Extracted records

==============================

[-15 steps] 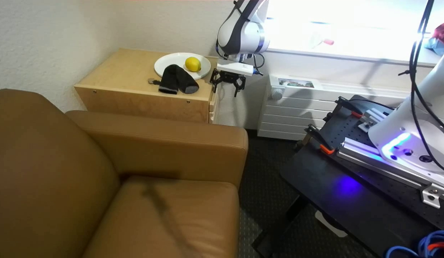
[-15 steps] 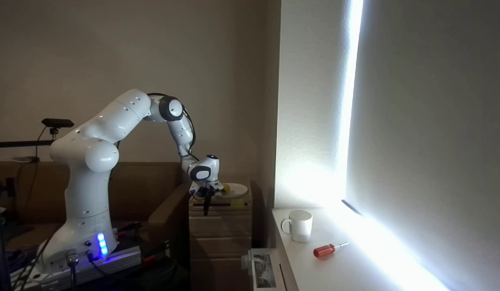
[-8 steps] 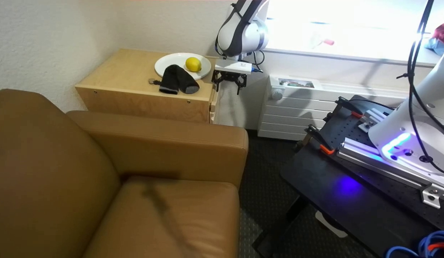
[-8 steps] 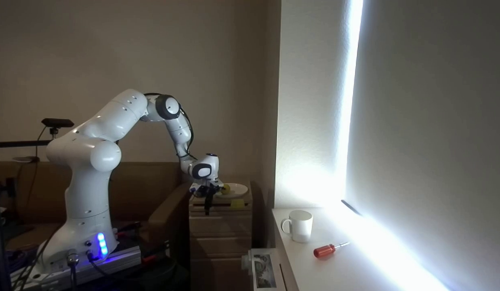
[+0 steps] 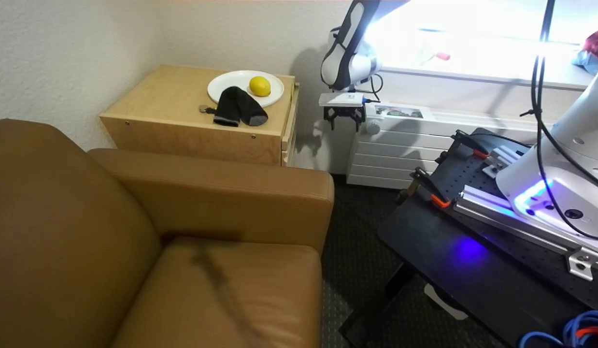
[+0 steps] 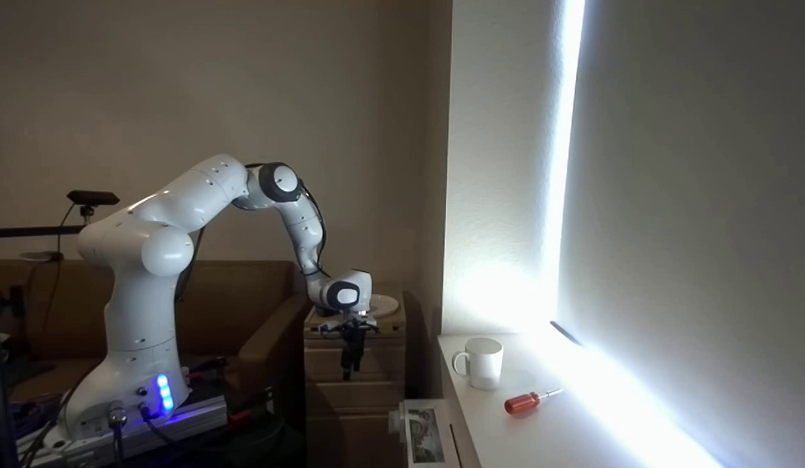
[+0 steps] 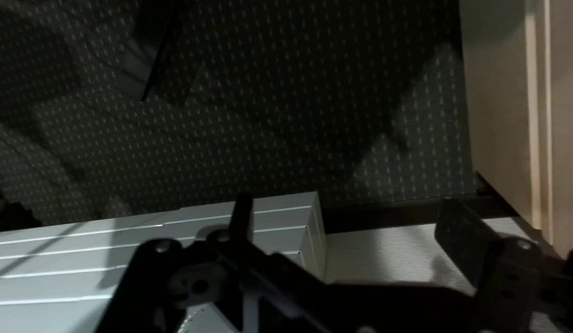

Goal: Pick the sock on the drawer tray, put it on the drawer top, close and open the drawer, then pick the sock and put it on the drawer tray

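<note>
Couch, brown, spreads toward eight o'clock from the centre of an exterior view. Toward ten lies the tan drawer top. On it a small greyish disc sits at the nine o'clock side of the black sock. The sock lies bent on the same surface, toward eleven, its fold at twelve, its ends at four and seven. Past the fold, a white plate has its near rim partly covered; whether the sock touches it, I cannot tell. A lemon rests on the plate, toward its three. At twelve in the whole view is the drawer; I cannot tell whether it sits fully home. Between one and two hangs the gripper, well apart from the sock, fingers down, jaws spread wide. A white radiator stands toward three, and the wrist view shows its corner between the jaws. At four come a black table and, farther out, coiled blue cable.
</note>
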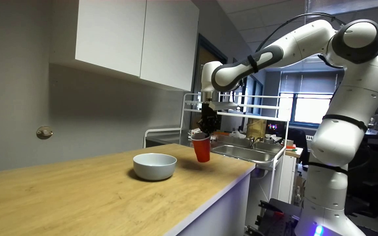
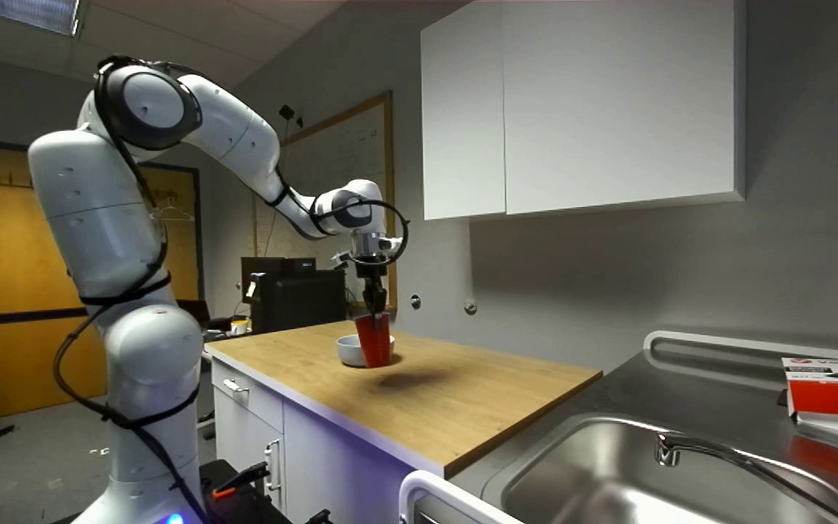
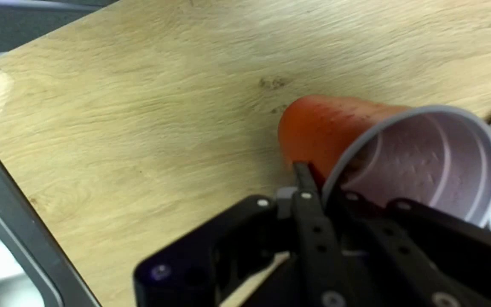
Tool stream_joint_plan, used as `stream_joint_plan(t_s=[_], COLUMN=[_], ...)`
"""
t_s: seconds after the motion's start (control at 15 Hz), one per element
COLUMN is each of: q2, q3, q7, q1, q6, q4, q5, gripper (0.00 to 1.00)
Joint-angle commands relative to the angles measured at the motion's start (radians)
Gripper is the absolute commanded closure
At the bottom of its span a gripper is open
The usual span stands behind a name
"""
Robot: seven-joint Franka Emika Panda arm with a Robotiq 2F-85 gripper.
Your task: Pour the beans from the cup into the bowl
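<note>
The red cup (image 1: 201, 150) hangs above the wooden counter, slightly tilted with its mouth leaning toward the bowl. It also shows in an exterior view (image 2: 374, 343) and in the wrist view (image 3: 326, 128). My gripper (image 1: 207, 131) is shut on the cup's wall at the rim, one finger outside and one inside; the fingers show in the wrist view (image 3: 321, 182). The pale grey-white bowl (image 1: 154, 168) stands upright on the counter beside the cup, partly hidden behind it in an exterior view (image 2: 350, 354). A dark brownish patch shows deep in the cup; I cannot tell if it is beans.
The wooden counter (image 1: 87, 193) ends at a front edge. A metal sink (image 2: 608, 466) with a faucet (image 2: 710, 451) adjoins it. White cabinets (image 1: 136, 36) hang on the wall above. A white rack (image 1: 235, 114) stands by the sink.
</note>
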Motion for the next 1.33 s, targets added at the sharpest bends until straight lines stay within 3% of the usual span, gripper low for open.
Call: stream_joint_plan(t_s=[0.0,0.67,1.27], q2=[0.045,0.276,0.519], q3=[0.053,0.092,0.076], q7=[0.064,0.288,0.471], q1=[0.032,0.114,0.308], q6=[-0.098,-0.293,-0.639], q4=[0.122,0.409,0.634], q5=[-0.077,-0.207,-0.333], gripper=[0.94,0.98,0.98])
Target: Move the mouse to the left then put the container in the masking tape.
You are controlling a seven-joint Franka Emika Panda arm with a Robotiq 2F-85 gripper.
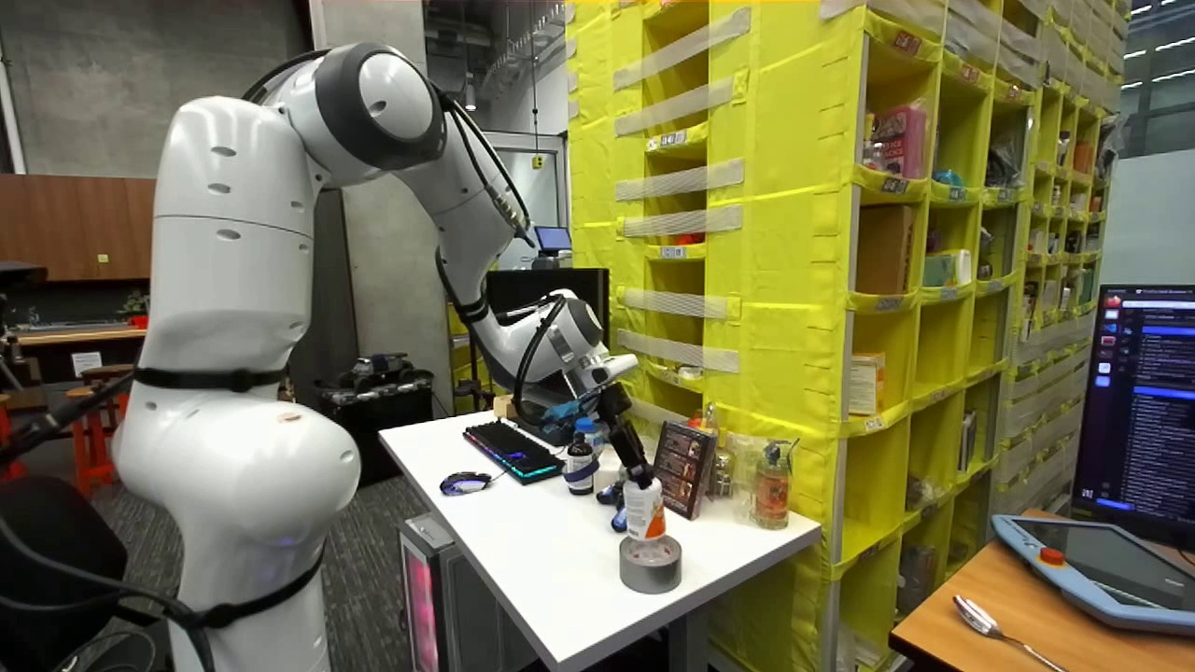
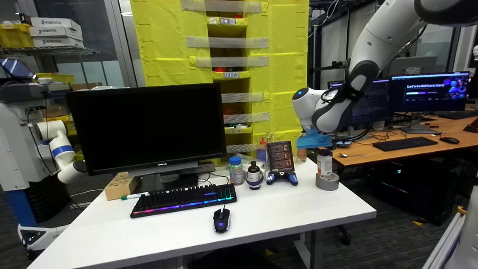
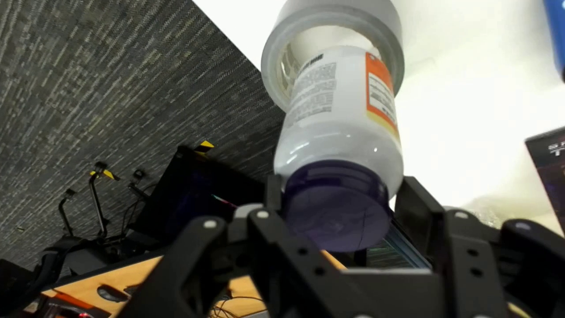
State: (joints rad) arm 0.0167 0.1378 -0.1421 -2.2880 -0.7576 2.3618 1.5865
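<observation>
White, orange-labelled, purple-capped container (image 3: 337,128)

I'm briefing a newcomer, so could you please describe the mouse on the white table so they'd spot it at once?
In an exterior view, find the big black monitor on the white table, with a keyboard in front. Between keyboard and near table edge lies the mouse, small, dark and rounded with a violet glow, unlike the long, rainbow-lit keyboard.
</observation>
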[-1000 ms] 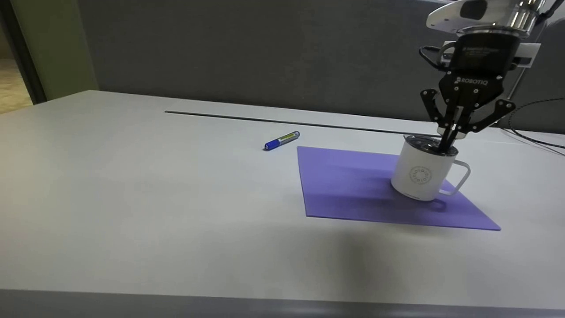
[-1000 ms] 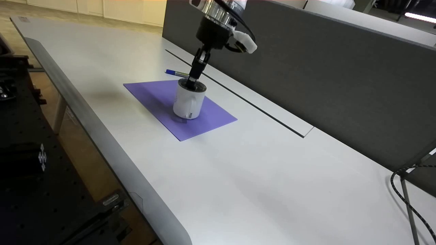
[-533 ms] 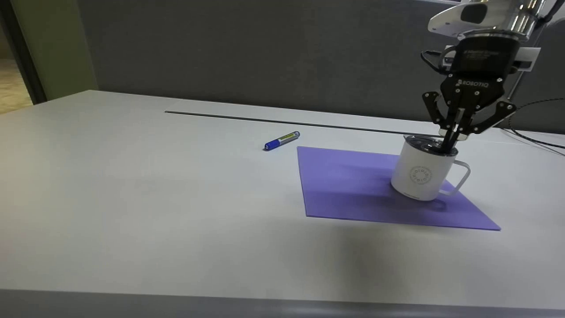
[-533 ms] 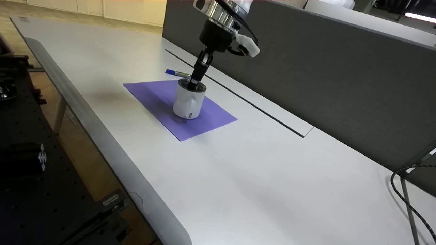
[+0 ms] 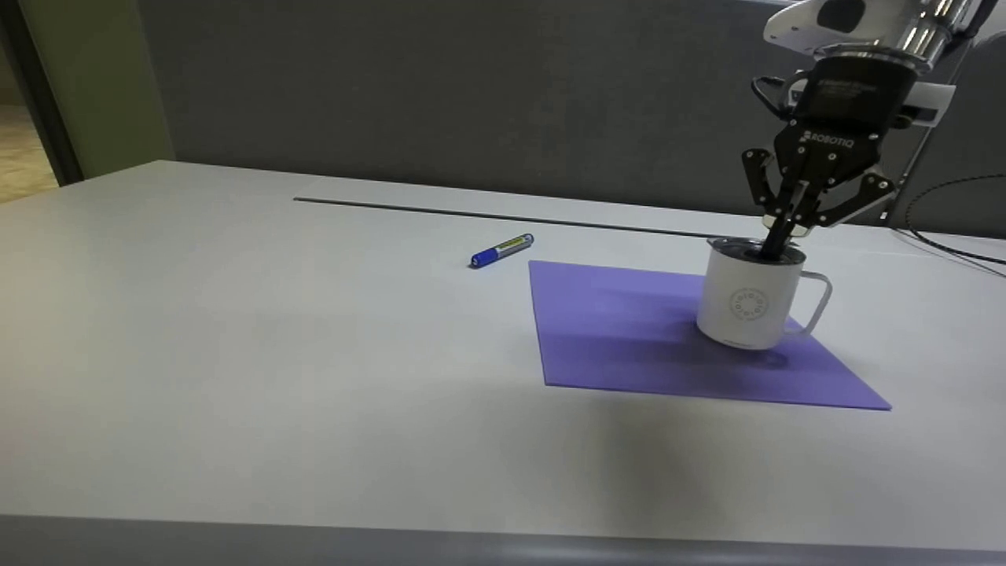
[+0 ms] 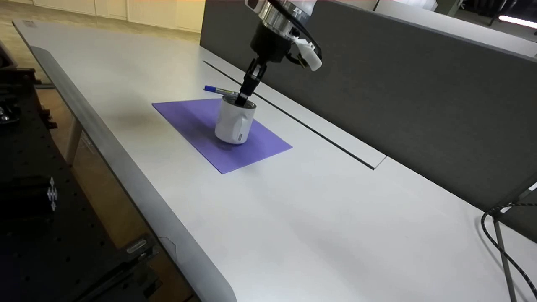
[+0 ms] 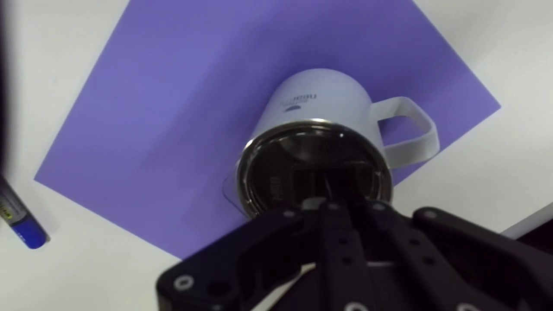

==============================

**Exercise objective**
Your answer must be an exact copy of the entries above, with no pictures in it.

**The answer**
[-15 steps] 
[-15 steps] 
[-8 steps] 
[-8 steps] 
[+0 steps] 
[+0 steps] 
[+0 steps] 

Goal: Pick the sock on the drawer tray, put it on the drawer top, close and open the drawer, then pick the sock and put it on the drawer tray

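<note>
Couch, brown, spreads toward eight o'clock from the centre of an exterior view. Toward ten lies the tan drawer top. On it a small greyish disc sits at the nine o'clock side of the black sock. The sock lies bent on the same surface, toward eleven, its fold at twelve, its ends at four and seven. Past the fold, a white plate has its near rim partly covered; whether the sock touches it, I cannot tell. A lemon rests on the plate, toward its three. At twelve in the whole view is the drawer; I cannot tell whether it sits fully home. Between one and two hangs the gripper, well apart from the sock, fingers down, jaws spread wide. A white radiator stands toward three, and the wrist view shows its corner between the jaws. At four come a black table and, farther out, coiled blue cable.
</note>
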Tool stream_joint_plan, used as `stream_joint_plan(t_s=[_], COLUMN=[_], ...)`
"""
t_s: seconds after the motion's start (control at 15 Hz), one per element
COLUMN is each of: q2, q3, q7, q1, q6, q4, q5, gripper (0.00 to 1.00)
Joint-angle commands relative to the angles measured at the motion's start (radians)
Gripper is the absolute commanded closure
At the bottom of its span a gripper is open
The usual span stands behind a name
"""
Robot: seven-joint Franka Emika Panda arm with a Robotiq 2F-85 gripper.
Your task: Pour the beans from the cup into the bowl
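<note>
The red cup (image 1: 201, 150) hangs above the wooden counter, slightly tilted with its mouth leaning toward the bowl. It also shows in an exterior view (image 2: 374, 343) and in the wrist view (image 3: 326, 128). My gripper (image 1: 207, 131) is shut on the cup's wall at the rim, one finger outside and one inside; the fingers show in the wrist view (image 3: 321, 182). The pale grey-white bowl (image 1: 154, 168) stands upright on the counter beside the cup, partly hidden behind it in an exterior view (image 2: 350, 354). A dark brownish patch shows deep in the cup; I cannot tell if it is beans.
The wooden counter (image 1: 87, 193) ends at a front edge. A metal sink (image 2: 608, 466) with a faucet (image 2: 710, 451) adjoins it. White cabinets (image 1: 136, 36) hang on the wall above. A white rack (image 1: 235, 114) stands by the sink.
</note>
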Motion for the next 1.33 s, targets added at the sharpest bends until straight lines stay within 3% of the usual span, gripper low for open.
Call: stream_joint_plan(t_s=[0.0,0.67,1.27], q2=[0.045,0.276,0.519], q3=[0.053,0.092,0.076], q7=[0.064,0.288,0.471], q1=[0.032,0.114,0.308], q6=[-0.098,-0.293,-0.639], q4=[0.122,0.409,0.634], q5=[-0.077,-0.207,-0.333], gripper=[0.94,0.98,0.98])
Target: Move the mouse to the left then put the container in the masking tape.
You are controlling a seven-joint Franka Emika Panda arm with a Robotiq 2F-85 gripper.
State: (joints rad) arm 0.0167 0.1378 -0.1421 -2.2880 -0.7576 2.3618 1.5865
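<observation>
White, orange-labelled, purple-capped container (image 3: 337,128)

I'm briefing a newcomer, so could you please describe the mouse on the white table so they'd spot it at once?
In an exterior view, find the big black monitor on the white table, with a keyboard in front. Between keyboard and near table edge lies the mouse, small, dark and rounded with a violet glow, unlike the long, rainbow-lit keyboard.
</observation>
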[-1000 ms] 
[-1000 ms] 
[-533 ms] 
[-533 ms] 
[+0 ms] 
[+0 ms] 
[+0 ms] 

Nothing further is required of this output.